Domenica gli show cooking inizieranno alle 11.30 con Davide Derin che poterà il Salmerino all’arancia su letto di valeriana con uvetta e pinoli e concassè d’arancia, extravergine d’oliva Calabria, alle 12.30 le Orecchiette con branzino, Gorgonzola, fichi secchi, extravergine d’oliva Sardegna e alle 15 Trota bianca con asparagi, asparagi selvatici e bruscandoli al sherry, extravergine d’oliva Abruzzo. Alle 16 sarà la volta di Matteo Micheli, Campagnaolo, che presenterà il Filetto di branzino in crosta di pane nero, malto e Bora scura extravergine d’oliva Sardegna. Alle 17 invece Gaspare Patrone del Mitilus, porterà Pedocio del “Mitlilus” in pastella al fiore di sambuco fritto, salsa all’uovo ed extravergine di Sicilia. Infine alle 18 tornerà Micheli con Filetto di trota padellato, salsa alla Bora Ciara e patate croccanti extravergine d’oliva Fvg.

Sul fronte degustazioni alle 12,15, alle 13 e alle 16,45 la degustazione sarà dedicata ai Bocconcini Trota salmonata fritti in extravergine d’oliva, panzanella, basilico, coriandolo, extravergine d’oliva.

Ieri, il ministro delle Politiche agricole alimentari e forestali, con un messaggio dedicato ad Olio capitale, ha anticipato che ci sarà un decreto ad hoc con una dotazione di 15 milioni di euro che punta a dare un valore aggiunto ai produttori. “Una manifestazione bellissima per la quale non posso che complimentarmi – spiega – mi avete lasciato a bocca aperta è stato il commento entusiastico del sindaco di Trieste che ha voluto rilevare quanto il nostro paese si distingua per il Made in Italy e per prodotti unici di qualità, che non competono sul prezzo ma sul valore alla produzione indicando Olio Capitale come la Vinitaly dell’Olio”.

Il presidente della Regione ha rilevato quanto la Camera di commercio della Venezia Giulia sia stata determinata nel credere in Olio Capitale scegliendo di tornare in presenza e dimostrando l’importanza e il valore dell’evento.
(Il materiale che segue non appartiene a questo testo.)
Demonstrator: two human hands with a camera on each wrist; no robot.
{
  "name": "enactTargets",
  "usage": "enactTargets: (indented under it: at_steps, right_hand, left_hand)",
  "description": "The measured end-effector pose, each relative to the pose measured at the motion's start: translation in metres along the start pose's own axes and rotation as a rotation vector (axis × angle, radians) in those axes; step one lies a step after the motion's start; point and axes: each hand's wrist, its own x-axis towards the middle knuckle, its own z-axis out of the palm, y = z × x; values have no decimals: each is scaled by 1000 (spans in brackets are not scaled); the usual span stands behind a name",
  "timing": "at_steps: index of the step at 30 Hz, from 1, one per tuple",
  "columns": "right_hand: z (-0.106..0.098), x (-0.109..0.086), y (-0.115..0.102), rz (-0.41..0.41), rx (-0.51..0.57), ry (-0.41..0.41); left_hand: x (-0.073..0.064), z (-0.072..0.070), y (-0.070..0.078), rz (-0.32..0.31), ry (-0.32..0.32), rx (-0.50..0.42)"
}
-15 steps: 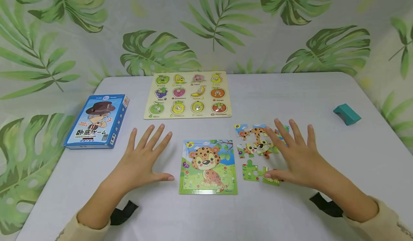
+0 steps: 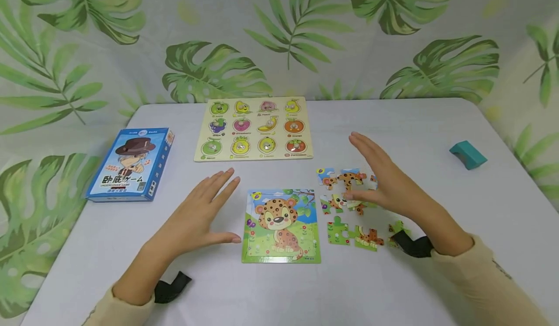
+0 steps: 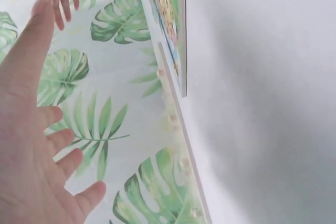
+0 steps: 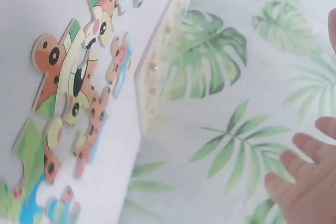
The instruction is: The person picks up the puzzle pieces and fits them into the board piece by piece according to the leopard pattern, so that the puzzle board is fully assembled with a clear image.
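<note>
My left hand (image 2: 192, 219) hovers left of a square leopard picture board (image 2: 281, 226), its fingers extended and the thumb pointing toward the board's left edge. My right hand (image 2: 388, 185) is raised over several loose leopard jigsaw pieces (image 2: 338, 231), fingers straight, thumb spread apart, and it hides part of the pieces in the head view. Both hands hold nothing. In the right wrist view, pieces with the leopard's face (image 4: 79, 77) lie loosely spaced on the white table. The left wrist view shows the left palm (image 3: 26, 145) with its fingers apart.
A wooden fruit puzzle board (image 2: 254, 156) lies at the back of the table. At the left is a blue card game box (image 2: 128, 166). A teal arched block (image 2: 468, 154) sits far right. Leaf-patterned cloth (image 2: 218, 69) hangs behind the white table (image 2: 279, 297).
My right hand has moved left and turned more side-on, uncovering lower-right puzzle pieces. My left hand has turned slightly, bringing its fingers closer together. The boards, box and block stay put.
</note>
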Motion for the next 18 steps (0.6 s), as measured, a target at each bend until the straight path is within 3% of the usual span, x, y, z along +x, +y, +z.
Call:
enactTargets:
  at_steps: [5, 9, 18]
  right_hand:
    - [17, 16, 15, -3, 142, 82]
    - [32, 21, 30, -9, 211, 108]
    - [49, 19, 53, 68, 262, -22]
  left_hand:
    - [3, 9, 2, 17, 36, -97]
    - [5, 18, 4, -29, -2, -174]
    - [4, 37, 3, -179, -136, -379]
Nel ricordare che c’è un grande lavoro per raccontare e valorizzare le tipicità e le eccellenze del territorio con il marchio Io sono Friuli Venezia Giulia, si è inteso sottolineare che e istituzioni devono lavorare insieme alle categorie per valorizzare la qualità e il Made in Italy senza una corsa al ribasso.

Il presidente dell’Associazione nazionale Città dell’Olio, partner nella organizzazione da molti anni della fiera, ha sottolineato la necessità di intervenire per supportare la categoria perché il 30% del territorio olivicolo è abbandonato e per questo bisogna valorizzare il prodotto e serve un piano nazionale di recupero degli uliveti abbandonati. Servono misure adeguate anche attraverso il Pnrr per tutelare il paesaggio attraverso la valorizzazione delle colture. L’Associazione nazionale Città dell’Olio rappresenta 410 città in 18 regioni, c’è voglia di ripartenza e ci auguriamo che Olio Capitale sia l’occasione per un rilancio dei territori e delle comunità.

Infine Angelo Tortorelli, Presidente del Network Mirabilia, ha evidenziato come “Mirabilia è una scommessa fatta 10 anni fa e oggi possiamo dire riuscita. Il nostro obiettivo è di valorizzare i territori attraverso il network di 18 Camere di Commercio dove insiste almeno un sito Unesco. Valorizziamo siti meno noti ma non per questo meno importanti e ora stiamo lavorando a livello Europeo”.